Vertex, J&J Hepatitis C Drug Works After Others Fail

Vertex Pharmaceuticals Inc.’s most advanced experimental drug, in development with Johnson & Johnson, worked in patients with hepatitis C who didn’t respond to other treatment, a study found.

Vertex’s medicine, telaprevir, added to standard treatments for the infection, cured 65 percent of patients overall compared with 17 percent on the other regimen alone, according to a company-funded study that Vertex reported today in a statement.

No proven medicines are available for hepatitis C patients who don’t respond to standard care. If approved by the U.S. Food and Drug Administration, Vertex’s drug may garner $4 billion in global annual sales by 2014, said Phil Nadeau, an analyst at Cowen & Co. Vertex, of Cambridge, Massachusetts, said it will seek U.S. approval of telaprevir in the fourth quarter.

“What most physicians have been doing up to now is warehousing those treatment-failed patients,” Nadeau said in a phone interview. “Now they have a real chance of being cured.”

Standard hepatitis C treatment -- a combination of the antiviral medicine ribavirin and a pegylated interferon such as Roche Holding AG’s Pegasys -- cures fewer than half of those who take them, and many patients develop serious side effects.
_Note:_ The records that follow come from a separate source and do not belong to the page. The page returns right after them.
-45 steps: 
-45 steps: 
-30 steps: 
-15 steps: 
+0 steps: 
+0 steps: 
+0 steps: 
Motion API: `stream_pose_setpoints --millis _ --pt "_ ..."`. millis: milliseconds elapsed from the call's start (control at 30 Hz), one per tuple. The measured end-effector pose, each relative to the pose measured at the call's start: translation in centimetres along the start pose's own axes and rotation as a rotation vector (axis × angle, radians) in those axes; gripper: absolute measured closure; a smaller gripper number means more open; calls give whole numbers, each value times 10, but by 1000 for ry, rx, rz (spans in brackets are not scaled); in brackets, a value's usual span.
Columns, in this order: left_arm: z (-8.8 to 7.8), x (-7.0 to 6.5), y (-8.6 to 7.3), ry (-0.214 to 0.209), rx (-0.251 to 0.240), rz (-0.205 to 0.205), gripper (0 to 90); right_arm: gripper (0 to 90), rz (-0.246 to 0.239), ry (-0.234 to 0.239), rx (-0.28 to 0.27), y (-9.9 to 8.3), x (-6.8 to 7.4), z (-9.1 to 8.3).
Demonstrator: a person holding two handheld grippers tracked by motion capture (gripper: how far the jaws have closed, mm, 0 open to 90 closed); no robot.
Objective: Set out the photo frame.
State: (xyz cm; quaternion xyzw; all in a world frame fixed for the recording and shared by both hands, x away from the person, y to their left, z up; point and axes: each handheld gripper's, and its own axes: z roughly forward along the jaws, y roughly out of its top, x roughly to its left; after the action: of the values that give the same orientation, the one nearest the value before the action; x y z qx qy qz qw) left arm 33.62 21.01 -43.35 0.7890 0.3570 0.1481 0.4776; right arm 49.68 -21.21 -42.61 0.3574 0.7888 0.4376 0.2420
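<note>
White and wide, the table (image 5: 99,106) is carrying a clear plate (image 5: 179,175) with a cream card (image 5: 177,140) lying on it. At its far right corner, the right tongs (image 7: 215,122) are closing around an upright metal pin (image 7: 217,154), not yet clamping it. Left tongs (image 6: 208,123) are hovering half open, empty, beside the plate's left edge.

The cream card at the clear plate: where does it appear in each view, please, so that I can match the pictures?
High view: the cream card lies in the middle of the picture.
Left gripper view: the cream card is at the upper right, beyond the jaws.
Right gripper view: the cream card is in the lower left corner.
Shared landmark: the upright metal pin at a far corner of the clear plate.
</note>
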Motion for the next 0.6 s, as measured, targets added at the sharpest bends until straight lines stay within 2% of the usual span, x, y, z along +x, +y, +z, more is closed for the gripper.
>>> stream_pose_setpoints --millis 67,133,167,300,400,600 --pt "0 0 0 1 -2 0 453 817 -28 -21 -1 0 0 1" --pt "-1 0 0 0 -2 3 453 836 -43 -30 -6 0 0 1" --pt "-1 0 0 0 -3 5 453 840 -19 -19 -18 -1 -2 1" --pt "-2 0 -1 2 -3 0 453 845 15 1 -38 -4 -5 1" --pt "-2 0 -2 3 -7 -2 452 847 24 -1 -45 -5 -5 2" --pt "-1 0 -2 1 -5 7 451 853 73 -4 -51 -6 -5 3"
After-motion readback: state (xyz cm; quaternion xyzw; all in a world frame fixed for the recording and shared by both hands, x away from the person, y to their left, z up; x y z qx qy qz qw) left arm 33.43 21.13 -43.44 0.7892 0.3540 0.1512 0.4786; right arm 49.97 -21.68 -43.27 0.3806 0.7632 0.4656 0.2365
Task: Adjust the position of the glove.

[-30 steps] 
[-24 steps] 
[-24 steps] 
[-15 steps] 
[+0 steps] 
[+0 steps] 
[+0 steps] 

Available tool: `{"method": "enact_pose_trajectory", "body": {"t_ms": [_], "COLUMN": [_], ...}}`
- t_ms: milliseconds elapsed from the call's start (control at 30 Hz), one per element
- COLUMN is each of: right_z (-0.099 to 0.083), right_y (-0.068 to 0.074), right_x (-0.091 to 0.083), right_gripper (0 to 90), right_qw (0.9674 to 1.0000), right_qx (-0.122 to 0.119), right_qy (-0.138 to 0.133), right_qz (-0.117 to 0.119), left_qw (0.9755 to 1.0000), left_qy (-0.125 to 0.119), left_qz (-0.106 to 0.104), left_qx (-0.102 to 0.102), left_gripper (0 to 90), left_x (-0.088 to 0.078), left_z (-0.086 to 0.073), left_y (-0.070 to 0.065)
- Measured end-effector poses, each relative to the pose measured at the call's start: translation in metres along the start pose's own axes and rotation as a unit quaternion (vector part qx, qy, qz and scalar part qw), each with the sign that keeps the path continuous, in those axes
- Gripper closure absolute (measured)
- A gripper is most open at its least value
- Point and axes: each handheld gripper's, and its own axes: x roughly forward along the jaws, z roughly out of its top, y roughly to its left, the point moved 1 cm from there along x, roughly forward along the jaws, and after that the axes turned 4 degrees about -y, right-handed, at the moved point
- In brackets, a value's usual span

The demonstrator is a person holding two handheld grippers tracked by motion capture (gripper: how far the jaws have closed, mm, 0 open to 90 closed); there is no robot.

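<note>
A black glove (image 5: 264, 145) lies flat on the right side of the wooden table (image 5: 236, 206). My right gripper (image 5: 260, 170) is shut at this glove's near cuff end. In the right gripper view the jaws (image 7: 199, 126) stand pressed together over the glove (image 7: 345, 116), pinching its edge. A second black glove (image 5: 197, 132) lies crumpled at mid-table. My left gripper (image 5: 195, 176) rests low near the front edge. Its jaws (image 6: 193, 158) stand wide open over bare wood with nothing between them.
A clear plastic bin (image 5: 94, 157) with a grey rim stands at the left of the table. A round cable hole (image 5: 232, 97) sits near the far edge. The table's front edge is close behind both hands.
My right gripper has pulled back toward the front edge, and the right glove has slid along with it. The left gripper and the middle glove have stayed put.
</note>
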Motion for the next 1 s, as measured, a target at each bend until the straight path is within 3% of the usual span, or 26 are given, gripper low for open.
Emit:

With a second round of treatment using the same combination, the success rate drops as low as 10 percent.

Shares of Vertex rose 24 cents to $35.25 at 4:49 p.m. New York time in extended trading after closing down 2.9 percent on the Nasdaq Stock Market. Trial results were reported after the close of U.S. markets. The shares fell 3.6 percent in past 12 months.

Racing Merck

Telaprevir is racing boceprevir from Whitehouse Station, New Jersey-based Merck & Co. to become the first new hepatitis C treatment approved in a decade. Both are in a family of medicines known as protease inhibitors that work by blocking an enzyme that viruses use to copy themselves.

“Today’s results give people who haven’t achieved success with prior treatments some real hope for having a cure,” Robert Kauffman, the chief medical officer for Vertex, said today in a telephone interview.

About 3.6 million people in the U.S. and 170 million worldwide have hepatitis C, a chronic and potentially fatal infection, according to the World Health Organization, based in Geneva.

The virus, which typically spreads through contact with contaminated blood, damages the liver and can cause the organ to fail. While many people with hepatitis C have no symptoms and go undiagnosed, others experience stomach pain, jaundice, fevers and fatigue.

Revenue

In the U.S., there are 270,000 to 300,000 patients with hepatitis C who failed standard treatments, Vertex Chief Financial Officer Ian Smith said in a presentation to investors in Boston on Aug. 12. The company expects most of telaprevir’s revenue to come from this group during the first three years after the drug is cleared for sale, he said.

Today’s study, called Realize, was from the third and final stage of testing generally needed for FDA approval. It involved 662 people who had received prior treatment and weren’t cured, or who relapsed after the course of therapy ended.

The trial included three patient groups. One group received telaprevir for 12 weeks, added to ribavirin and interferon, followed by an added 36 weeks on the two older drugs alone. Among those people, 64 percent were cured, meaning the virus was reduced to undetectable levels in a blood test.

Study Results

A second group received that same 12-week cocktail. This group also got 4 weeks of prior treatment and 32 weeks of follow-up therapy with ribavirin and interferon. For them, the cure rate was 66 percent.

A third set of patients had 48 weeks of treatment with the older drugs alone, and had a cure rate of 17 percent.

About 4 percent of patients enrolled in the trial discontinued treatment with telaprevir, interferon and ribaviron, compared with 3 percent in the control arm. With telaprevir, 0.6 percent stopped because of anemia, and 0.4 percent discontinued due to rashes.

“The safety profile is comparable to previous studies,” Kauffman said.

Previously reported results from two other late-stage trials of telaprevir showed the drug achieved a 75 percent cure rate in patients who had received no prior therapies and that treatment time can be cut to 24 weeks, from 48, in those patients without affecting the drug’s efficacy.

Johnson & Johnson, of New Brunswick, New Jersey, funded the study reported today. J&J agreed in 2006 to pay as much as $545 million to jointly develop the drug and sell it in Europe, South America, the Middle East, Africa and Australia. Vertex retained rights to North American sales. Mitsubishi Tanabe Pharma Corp. of Osaka, Japan, has rights for parts of Asia.